# Basic R

Zhentao Shi

## Statistical Languages

* Time investment is essential for language learning
* Python vs R

* Official document: [R-Introduction](https://cran.r-project.org/doc/manuals/r-release/R-intro.pdf)

## Help System

* If exact name of a function known, call `help(function_name)` or `?function_name`
* Otherwise, `??key_words`

In [None]:
?seq

In [None]:
??sequence

## Assignment

 * `<-` or `=`
   * Personally I prefer "=" to "<-".

In [None]:
a <- 1; a

In [None]:
b <- 2; b

In [None]:
f = a + b; f # try to avoid `c`, which is an internal command

In [None]:
d = log(f); d

In [None]:
e = sqrt(d); e

In [None]:
cat("log(c) =", e, "is a simple calculation"); print(e)

In [None]:
cat("exp(e) =", exp(e), ". I want a nice new line. \n"); print(e)

In [None]:
ls() # display the objects in memory

R is case sentitive. `a` and `A` are two different objects.

In [None]:
A = "abc"
cat("a is", a, ", whereas A is ", A, ".")

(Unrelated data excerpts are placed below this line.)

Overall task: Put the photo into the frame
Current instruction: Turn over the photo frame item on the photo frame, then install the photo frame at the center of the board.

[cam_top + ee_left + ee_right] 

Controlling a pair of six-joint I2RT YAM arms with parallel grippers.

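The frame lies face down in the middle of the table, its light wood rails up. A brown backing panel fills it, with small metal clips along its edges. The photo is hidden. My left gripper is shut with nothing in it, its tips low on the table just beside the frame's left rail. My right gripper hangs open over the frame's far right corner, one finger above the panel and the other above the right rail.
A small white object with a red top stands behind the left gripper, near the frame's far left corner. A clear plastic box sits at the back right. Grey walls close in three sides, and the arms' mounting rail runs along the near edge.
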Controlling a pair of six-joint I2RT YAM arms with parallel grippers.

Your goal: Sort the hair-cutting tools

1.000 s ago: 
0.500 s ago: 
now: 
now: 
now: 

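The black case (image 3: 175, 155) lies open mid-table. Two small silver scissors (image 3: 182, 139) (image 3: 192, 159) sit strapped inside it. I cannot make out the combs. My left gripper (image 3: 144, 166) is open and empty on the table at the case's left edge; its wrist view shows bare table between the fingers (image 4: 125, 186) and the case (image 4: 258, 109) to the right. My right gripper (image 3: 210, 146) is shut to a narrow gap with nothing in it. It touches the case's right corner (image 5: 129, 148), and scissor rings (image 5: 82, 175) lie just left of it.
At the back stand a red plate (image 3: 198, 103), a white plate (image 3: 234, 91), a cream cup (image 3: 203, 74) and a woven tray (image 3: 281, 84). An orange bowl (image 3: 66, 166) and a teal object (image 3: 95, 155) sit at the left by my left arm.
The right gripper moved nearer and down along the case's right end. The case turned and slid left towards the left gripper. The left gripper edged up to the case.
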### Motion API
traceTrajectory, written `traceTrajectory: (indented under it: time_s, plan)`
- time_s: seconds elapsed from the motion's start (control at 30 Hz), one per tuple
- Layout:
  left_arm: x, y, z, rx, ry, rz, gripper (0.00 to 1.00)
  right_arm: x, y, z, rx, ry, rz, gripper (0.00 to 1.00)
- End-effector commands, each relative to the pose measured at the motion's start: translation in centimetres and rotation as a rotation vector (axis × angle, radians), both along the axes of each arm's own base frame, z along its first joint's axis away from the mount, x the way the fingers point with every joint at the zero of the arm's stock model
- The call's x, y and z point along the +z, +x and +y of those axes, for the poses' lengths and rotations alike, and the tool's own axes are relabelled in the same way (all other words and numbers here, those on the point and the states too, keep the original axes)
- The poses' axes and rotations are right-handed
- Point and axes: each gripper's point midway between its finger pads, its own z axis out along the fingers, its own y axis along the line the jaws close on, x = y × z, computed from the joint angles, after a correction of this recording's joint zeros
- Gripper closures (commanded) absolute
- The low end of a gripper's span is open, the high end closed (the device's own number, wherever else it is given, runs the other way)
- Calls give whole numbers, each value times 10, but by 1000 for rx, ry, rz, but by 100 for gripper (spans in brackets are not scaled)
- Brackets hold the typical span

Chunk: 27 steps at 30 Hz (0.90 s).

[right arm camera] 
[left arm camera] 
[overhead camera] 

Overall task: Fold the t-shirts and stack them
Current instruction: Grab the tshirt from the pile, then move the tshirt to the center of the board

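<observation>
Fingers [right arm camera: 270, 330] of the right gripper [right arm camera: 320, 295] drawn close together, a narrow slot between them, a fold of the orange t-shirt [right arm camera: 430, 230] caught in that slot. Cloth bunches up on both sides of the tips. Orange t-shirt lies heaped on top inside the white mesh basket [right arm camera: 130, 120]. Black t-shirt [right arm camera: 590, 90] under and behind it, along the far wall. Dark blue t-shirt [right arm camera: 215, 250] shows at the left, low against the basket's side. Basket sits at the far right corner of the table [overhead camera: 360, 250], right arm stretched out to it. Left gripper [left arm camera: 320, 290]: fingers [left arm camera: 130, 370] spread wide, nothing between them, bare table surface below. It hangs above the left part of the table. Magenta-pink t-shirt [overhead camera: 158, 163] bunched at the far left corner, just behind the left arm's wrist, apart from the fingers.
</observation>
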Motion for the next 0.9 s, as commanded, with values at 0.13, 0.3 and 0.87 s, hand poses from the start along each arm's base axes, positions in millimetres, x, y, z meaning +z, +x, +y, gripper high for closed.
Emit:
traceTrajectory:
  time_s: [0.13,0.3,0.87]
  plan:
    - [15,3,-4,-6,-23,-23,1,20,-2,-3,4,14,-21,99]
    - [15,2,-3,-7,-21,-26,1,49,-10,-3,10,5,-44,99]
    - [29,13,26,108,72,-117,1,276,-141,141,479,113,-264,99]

Clean up the memory. It is recommended as the first line of a clean script.

In [None]:
rm(list = ls())

In [None]:
ls()

## Vector

* A collection of elements of the same type, 
  * integer
  * logical
  * real number
  * complex number 
  * characters
  * factor

  
* R does not require explicit type declaration.

 * `c()`  combines two or more vectors into a long vector.
 * Binary arithmetic operations
   * element by element 
   * `+`, `-`, `*` and `/`
   * logical operations `&` `|` `!=`

In [None]:
a = c(1,2,3, 4); a

In [None]:
b = rep(c(1,2), 2); b

In [None]:
a+b

In [None]:
# logical vectors
logi_1 <- c(T, T, F); logi_1

In [None]:
logi_2 <- c(F, T, T); logi_2

In [None]:
logi_1 & logi_2

Missing values in R is represented as `NA` (Not Available). 

In [None]:
   a = NA; b = 3; a+b

When some operations are not allowed, say, `log(-1)`, R returns  `NaN` (Not a Number).

In [None]:
log(-1)

In [None]:
sqrt(-1)

In [None]:
a = Inf
a+a

In [None]:
b = -Inf
a+b

## Selection

* Vector selection is specified in square bracket `a[ ]` 
  * by either positive integer or logical vector.
  * Index initiates from 1, not 0 (Python's rule). 

In [None]:
a = 1:10
a[5:7]

In [None]:
d = seq(-1, 1, by = 0.1); print(d)
d[5:7]

In [None]:
f = c("a","b","c","d","e","f","g","h","i","j")
f[5:7]

In [None]:
b = "abcdefghij"
b[5:7] # the indexed items do not exists

## Data types

* The way R stores data

In [None]:
a <- "18"; a

In [None]:
b <- as.numeric(a); b

In [None]:
x = pi * c(-1:1, 10); x

In [None]:
as.integer(x)

In [None]:
a = 3; is.integer(a) # it is numeric

In [None]:
a = as.integer(3); a; is.integer(a)

In [None]:
b = as.double(a); is.integer(b); b

## Array and Matrix

* *array*: number table of multiple dimensions. 
* *matrix*: 2-dimensional array.

* R is of column-major order
* array arithmetic: element-by-element. 

In [None]:
A = array(rpois(4*3*2, lambda = 1), dim = c(4,3,2)); print(A) # 3 dimensional array

In [None]:
B = array(rnorm(4*3*2), dim = c(4,3,2)); print(B)

In [None]:
print(A+B)

Caution must be exercised in binary operations involving two objects of different length. This is error-prone.

In [None]:
A = matrix(1:6, 3); print(A)

In [None]:
B = matrix(1:3, 3); print(B)

In [None]:
print(A+B) # produce error message

In [None]:
b = 1:3
print(A+b)

In [None]:
d = 1:4
print(A+d)

## Matrix Operations

* `%*%`: matrix multiplication
* `solve` matrix inverse
* `eigen` eigenvalues and eigenvectors

**Example**: OLS estimation with one $x$ regressor and a constant.
Graduate textbook expresses the OLS in matrix form
$$\hat{\beta} = (X' X)^{-1} X'y.$$
To conduct OLS estimation in R, we literally translate the mathematical expression into code.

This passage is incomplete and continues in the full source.